*What is required:* In the records below, find the line that contains "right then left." and the line that contains "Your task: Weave". Set down exactly those lines and every line between them, and nothing more.

Collection entries
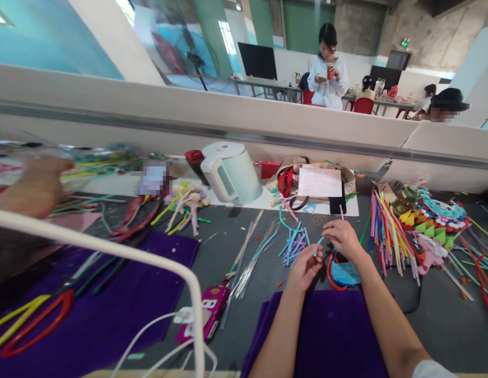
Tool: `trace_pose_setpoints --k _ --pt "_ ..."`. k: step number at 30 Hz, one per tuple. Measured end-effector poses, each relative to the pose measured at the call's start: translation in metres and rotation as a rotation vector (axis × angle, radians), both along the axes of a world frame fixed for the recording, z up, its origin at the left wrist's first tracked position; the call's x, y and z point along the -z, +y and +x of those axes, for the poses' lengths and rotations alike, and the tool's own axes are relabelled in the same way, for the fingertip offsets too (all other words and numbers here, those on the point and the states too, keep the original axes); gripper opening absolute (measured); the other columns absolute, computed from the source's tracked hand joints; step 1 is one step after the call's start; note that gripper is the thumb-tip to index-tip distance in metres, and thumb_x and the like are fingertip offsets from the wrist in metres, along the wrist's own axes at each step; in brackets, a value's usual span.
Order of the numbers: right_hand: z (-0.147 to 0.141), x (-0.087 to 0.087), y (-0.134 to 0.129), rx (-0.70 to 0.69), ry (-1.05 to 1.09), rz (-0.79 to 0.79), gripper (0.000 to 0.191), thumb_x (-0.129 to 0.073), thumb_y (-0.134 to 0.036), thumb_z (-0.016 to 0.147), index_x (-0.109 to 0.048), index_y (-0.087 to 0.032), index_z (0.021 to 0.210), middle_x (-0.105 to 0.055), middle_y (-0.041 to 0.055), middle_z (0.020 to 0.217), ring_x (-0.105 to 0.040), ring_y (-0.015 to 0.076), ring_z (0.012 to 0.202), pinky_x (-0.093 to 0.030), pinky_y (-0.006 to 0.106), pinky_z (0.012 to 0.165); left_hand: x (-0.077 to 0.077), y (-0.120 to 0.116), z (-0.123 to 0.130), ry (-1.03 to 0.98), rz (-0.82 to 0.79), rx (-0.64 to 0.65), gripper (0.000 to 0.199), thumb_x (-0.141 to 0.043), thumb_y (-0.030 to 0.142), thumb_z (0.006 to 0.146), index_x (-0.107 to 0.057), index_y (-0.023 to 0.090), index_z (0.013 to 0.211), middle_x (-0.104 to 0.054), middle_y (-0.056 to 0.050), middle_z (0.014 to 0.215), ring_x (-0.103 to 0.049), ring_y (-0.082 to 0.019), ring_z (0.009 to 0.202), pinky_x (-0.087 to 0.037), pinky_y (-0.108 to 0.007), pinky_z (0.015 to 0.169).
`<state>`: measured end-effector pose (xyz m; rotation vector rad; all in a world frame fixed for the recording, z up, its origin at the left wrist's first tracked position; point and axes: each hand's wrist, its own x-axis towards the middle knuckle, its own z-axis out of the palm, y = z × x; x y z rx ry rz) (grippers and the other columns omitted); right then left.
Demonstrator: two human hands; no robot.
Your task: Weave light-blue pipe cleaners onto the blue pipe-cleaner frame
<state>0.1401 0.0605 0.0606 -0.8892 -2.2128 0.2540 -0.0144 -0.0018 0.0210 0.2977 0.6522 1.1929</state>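
My left hand (pixel 307 266) is closed in a pinch on a short blue pipe cleaner (pixel 320 243). The fingertips of my right hand (pixel 343 240) are closed on the same pipe cleaner from the other side. Just left of my fingers lies a small heap of cut blue and purple pipe cleaners (pixel 293 245). Below my right hand is a blue piece (pixel 345 273) beside a red loop handle (pixel 333 278), partly hidden by my wrist. A folded purple cloth (pixel 334 331) lies under my forearms.
Bare silver wires (pixel 244 278) and a magenta power strip (pixel 208 312) lie to the left. Farther back stand a kettle (pixel 233 173) and a bag with a paper (pixel 320 181). Colourful pipe cleaners (pixel 389 231) lie right. Another person's hand (pixel 35 184) and large scissors (pixel 59 299) are left.
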Motion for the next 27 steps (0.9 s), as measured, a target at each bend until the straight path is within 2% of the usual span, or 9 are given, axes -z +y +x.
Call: trace_pose_setpoints --k 3,5,9,12,16,20,23,27 --pt "0.002 0.006 -0.003 0.07 -0.038 -0.027 0.016 -0.055 -0.014 0.085 -0.068 -0.022 0.09 -0.067 0.0049 0.089 -0.059 0.0193 0.087 -0.041 0.032 0.077 0.0 0.0 -0.001 0.035 0.028 0.013 0.024 -0.079 0.02 0.061 -0.065 0.011 0.078 -0.061 0.0 0.061 -0.054 -0.006 0.051 -0.043 -0.016 0.048" --pt "0.001 0.012 -0.007 0.097 -0.052 -0.067 0.015 -0.055 -0.015 0.086 -0.067 -0.022 0.09 -0.067 0.0044 0.084 -0.06 0.0185 0.084 -0.042 0.03 0.075 0.001 0.001 -0.002 0.043 0.041 -0.043 0.026 -0.081 0.019 0.059 -0.065 0.012 0.078 -0.063 0.0 0.063 -0.056 -0.007 0.054 -0.043 -0.015 0.048" --pt "-0.004 0.023 -0.014 0.106 -0.053 -0.167 0.013 -0.055 -0.016 0.085 -0.066 -0.023 0.086 -0.067 0.0027 0.081 -0.061 0.017 0.081 -0.045 0.027 0.074 0.003 0.006 -0.006 0.062 0.05 -0.178 0.029 -0.082 0.016 0.055 -0.064 0.014 0.077 -0.07 -0.005 0.085 -0.058 -0.006 0.058 -0.041 -0.013 0.045" --pt "-0.008 0.023 -0.017 0.146 0.036 -0.176 0.012 -0.056 -0.018 0.085 -0.065 -0.023 0.091 -0.066 0.0031 0.084 -0.06 0.0175 0.082 -0.047 0.028 0.075 0.005 0.009 -0.008 0.1 0.016 -0.208 0.028 -0.082 0.019 0.057 -0.065 0.013 0.078 -0.071 -0.006 0.081 -0.056 -0.005 0.054 -0.04 -0.012 0.044" --pt "-0.009 0.008 -0.018 0.137 0.163 -0.029 0.027 -0.052 -0.019 0.087 -0.06 -0.023 0.112 -0.064 0.007 0.101 -0.057 0.0193 0.096 -0.048 0.033 0.084 0.005 0.009 -0.008 0.123 -0.024 -0.153 0.027 -0.081 0.026 0.06 -0.066 0.012 0.078 -0.069 -0.005 0.07 -0.055 -0.005 0.05 -0.041 -0.012 0.044" --pt "-0.006 -0.008 -0.016 0.101 0.086 0.091 0.043 -0.049 -0.013 0.087 -0.052 -0.028 0.127 -0.052 0.0093 0.126 -0.054 0.0198 0.103 -0.048 0.035 0.087 0.006 0.006 -0.007 0.137 -0.029 -0.062 0.025 -0.08 0.028 0.061 -0.066 0.011 0.074 -0.066 -0.004 0.063 -0.054 -0.005 0.049 -0.042 -0.012 0.045" --pt "-0.003 -0.013 -0.01 0.068 -0.009 0.115 0.047 -0.048 -0.007 0.084 -0.054 -0.03 0.125 -0.043 0.0091 0.137 -0.054 0.0208 0.104 -0.049 0.036 0.086 0.006 0.005 -0.006 0.156 -0.013 0.008 0.024 -0.08 0.026 0.062 -0.065 0.01 0.073 -0.064 -0.003 0.06 -0.054 -0.005 0.049 -0.041 -0.012 0.045" --pt "0.0 -0.011 -0.003 0.041 -0.051 0.068 0.037 -0.047 -0.009 0.085 -0.062 -0.027 0.113 -0.045 0.0071 0.137 -0.054 0.0234 0.105 -0.047 0.04 0.09 0.003 0.002 -0.005 0.159 -0.001 0.07 0.024 -0.08 0.025 0.061 -0.064 0.011 0.071 -0.062 -0.003 0.061 -0.053 -0.006 0.05 -0.039 -0.013 0.045"
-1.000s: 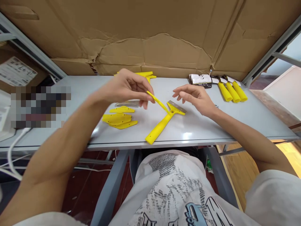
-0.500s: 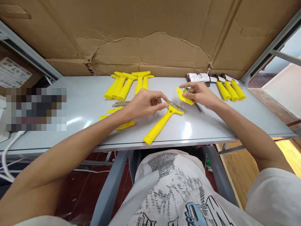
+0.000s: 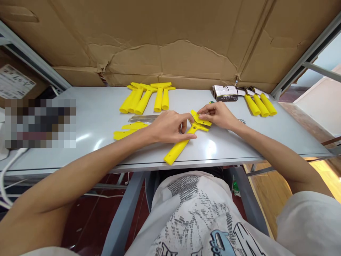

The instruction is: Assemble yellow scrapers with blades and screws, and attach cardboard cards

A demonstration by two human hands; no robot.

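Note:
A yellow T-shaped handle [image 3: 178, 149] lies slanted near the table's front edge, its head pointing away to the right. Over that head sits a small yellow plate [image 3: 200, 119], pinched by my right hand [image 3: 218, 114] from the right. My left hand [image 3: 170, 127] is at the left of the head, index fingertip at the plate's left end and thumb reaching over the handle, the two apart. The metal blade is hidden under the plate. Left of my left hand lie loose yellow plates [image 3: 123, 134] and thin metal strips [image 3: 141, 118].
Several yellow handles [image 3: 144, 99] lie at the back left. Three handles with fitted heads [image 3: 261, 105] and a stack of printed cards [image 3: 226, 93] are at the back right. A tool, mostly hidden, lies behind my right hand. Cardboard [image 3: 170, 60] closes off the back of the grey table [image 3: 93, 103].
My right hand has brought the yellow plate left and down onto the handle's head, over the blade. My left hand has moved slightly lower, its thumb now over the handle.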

*Written reply:*
`<state>`: measured end-effector pose (xyz m; rotation vector rad; all in a world frame fixed for the recording, z up, its origin at the left wrist's first tracked position; point and axes: each hand's wrist, its own x-axis towards the middle knuckle, its own z-axis out of the palm, y = z × x; x y z rx ry rz) (grippers and the other columns omitted); right then left.
Demonstrator: two human hands; no robot.
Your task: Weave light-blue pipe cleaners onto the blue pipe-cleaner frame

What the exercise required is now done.